▶ **Work instructions**: Starting from the line with "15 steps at" and going up to and including the line with "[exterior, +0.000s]", copy the listing below exactly. Leave all images out.

▶ **Data shown**:
◆ ◆ ◆ ◆ ◆

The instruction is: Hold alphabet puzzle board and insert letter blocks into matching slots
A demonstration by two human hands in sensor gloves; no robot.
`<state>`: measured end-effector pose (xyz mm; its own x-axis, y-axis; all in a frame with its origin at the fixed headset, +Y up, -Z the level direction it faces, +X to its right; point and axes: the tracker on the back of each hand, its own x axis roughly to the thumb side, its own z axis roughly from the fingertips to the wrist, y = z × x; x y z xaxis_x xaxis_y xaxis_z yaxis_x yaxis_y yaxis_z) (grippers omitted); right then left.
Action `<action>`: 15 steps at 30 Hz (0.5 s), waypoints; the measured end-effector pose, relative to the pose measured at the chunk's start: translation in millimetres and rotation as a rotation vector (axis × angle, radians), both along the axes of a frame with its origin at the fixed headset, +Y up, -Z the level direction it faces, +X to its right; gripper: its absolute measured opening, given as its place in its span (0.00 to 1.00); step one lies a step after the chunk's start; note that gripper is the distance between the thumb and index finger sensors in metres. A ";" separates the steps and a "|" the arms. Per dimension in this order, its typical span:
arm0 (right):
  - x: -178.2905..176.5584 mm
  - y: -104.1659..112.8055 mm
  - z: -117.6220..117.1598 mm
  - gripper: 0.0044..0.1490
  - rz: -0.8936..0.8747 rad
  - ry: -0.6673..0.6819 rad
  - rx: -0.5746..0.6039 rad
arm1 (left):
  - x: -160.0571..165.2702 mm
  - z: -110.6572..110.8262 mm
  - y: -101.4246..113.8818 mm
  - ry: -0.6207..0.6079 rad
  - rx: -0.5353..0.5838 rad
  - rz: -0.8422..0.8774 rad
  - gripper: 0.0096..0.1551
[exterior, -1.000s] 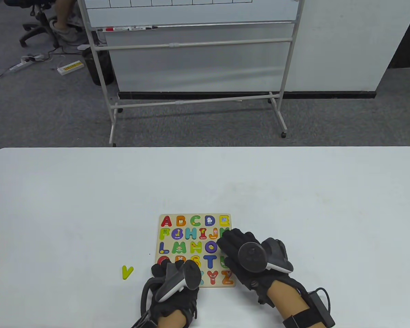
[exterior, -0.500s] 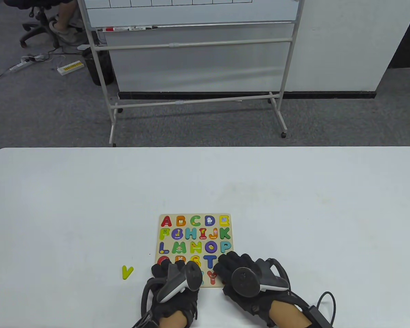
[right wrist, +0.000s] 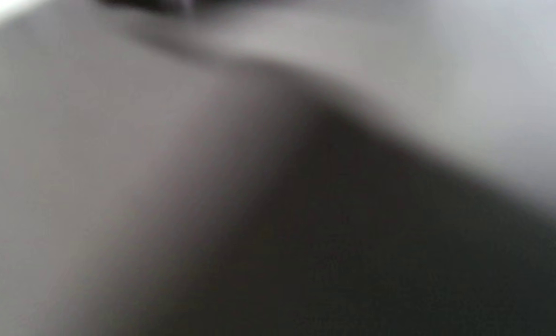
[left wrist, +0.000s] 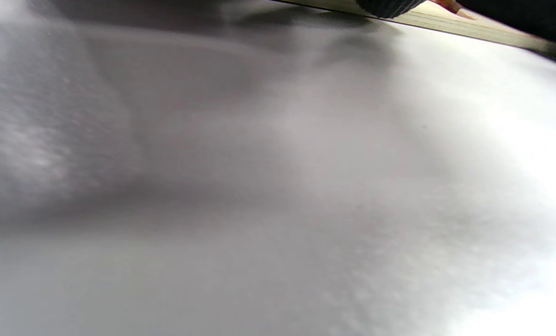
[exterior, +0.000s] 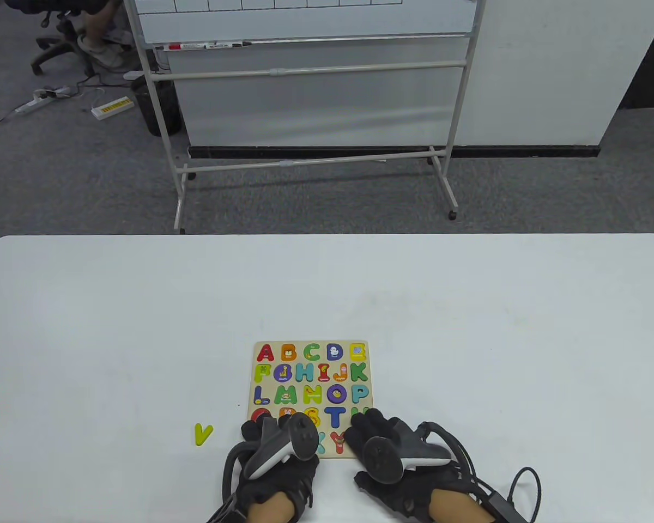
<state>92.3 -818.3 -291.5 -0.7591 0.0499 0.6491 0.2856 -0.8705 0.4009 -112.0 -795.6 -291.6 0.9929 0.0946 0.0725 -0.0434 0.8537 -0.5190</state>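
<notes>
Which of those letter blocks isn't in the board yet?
The yellow-green V. It lies alone on the white table, left of the alphabet puzzle board and apart from it, while every other visible letter sits in its slot.

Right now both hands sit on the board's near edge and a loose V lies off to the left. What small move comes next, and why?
Probably the left hand should reach left for the yellow-green V, the only loose letter in view, lying on the table. The right hand already rests on the board and could steady it.
</notes>
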 end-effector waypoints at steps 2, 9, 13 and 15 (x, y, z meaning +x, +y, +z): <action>-1.7 -2.7 1.8 0.54 0.044 0.009 0.012 | 0.8 -0.4 2.5 -0.018 0.032 -0.040 0.52; -0.3 -4.4 1.1 0.54 0.032 0.006 -0.022 | -3.4 3.2 22.6 -0.046 0.081 0.019 0.50; -0.1 -4.5 1.4 0.54 0.032 0.006 -0.024 | -13.9 6.2 58.3 -0.016 0.174 0.191 0.50; 0.1 -4.5 1.5 0.54 0.031 0.005 -0.025 | -29.1 6.2 82.6 0.011 0.247 0.270 0.52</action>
<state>92.4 -822.8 -290.0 -0.7571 0.0425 0.6519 0.3147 -0.8508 0.4209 -141.1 -713.0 -285.4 0.9352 0.3348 0.1155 -0.2892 0.9101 -0.2968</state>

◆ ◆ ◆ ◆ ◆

▶ **Written answer**:
Action `<action>`: 15 steps at 30 Hz (0.5 s), waypoints; the measured end-effector pose, relative to the pose measured at the chunk's start: translation in millimetres and rotation as a rotation vector (axis × angle, radians), both along the axes of a frame with its origin at the fixed headset, +Y up, -Z the level direction it faces, +X to its right; gripper: its absolute measured opening, given as its place in its span (0.00 to 1.00); step one lies a step after the chunk's start; note that gripper is the distance between the thumb and index finger sensors in metres. A ";" separates the steps and a "|" the arms. Per dimension in this order, its typical span:
arm0 (right):
  - x: -178.2905..176.5584 mm
  - y: -104.1659..112.8055 mm
  - z: -117.6220..117.1598 mm
  - gripper: 0.0044..0.1490
  - rz: -0.8936..0.8747 rad
  - ry: -0.6673..0.6819 rad
  - rx: -0.5746..0.6039 rad
arm1 (left):
  - x: -160.0571..165.2702 mm
  - z: -110.6572..110.8262 mm
  - y: -101.4246..113.8818 mm
  - ry: -0.6207..0.6079 rad
  - rx: -0.5353..0.5838 rad
  - rz: -0.8422..0.8774 rad
  - gripper: 0.0096..0.1551
[exterior, -1.000s] 
[exterior, -0.500s] 
[right wrist, +0.000s] 
[left wrist, +0.000s] 
[exterior, +0.000s] 

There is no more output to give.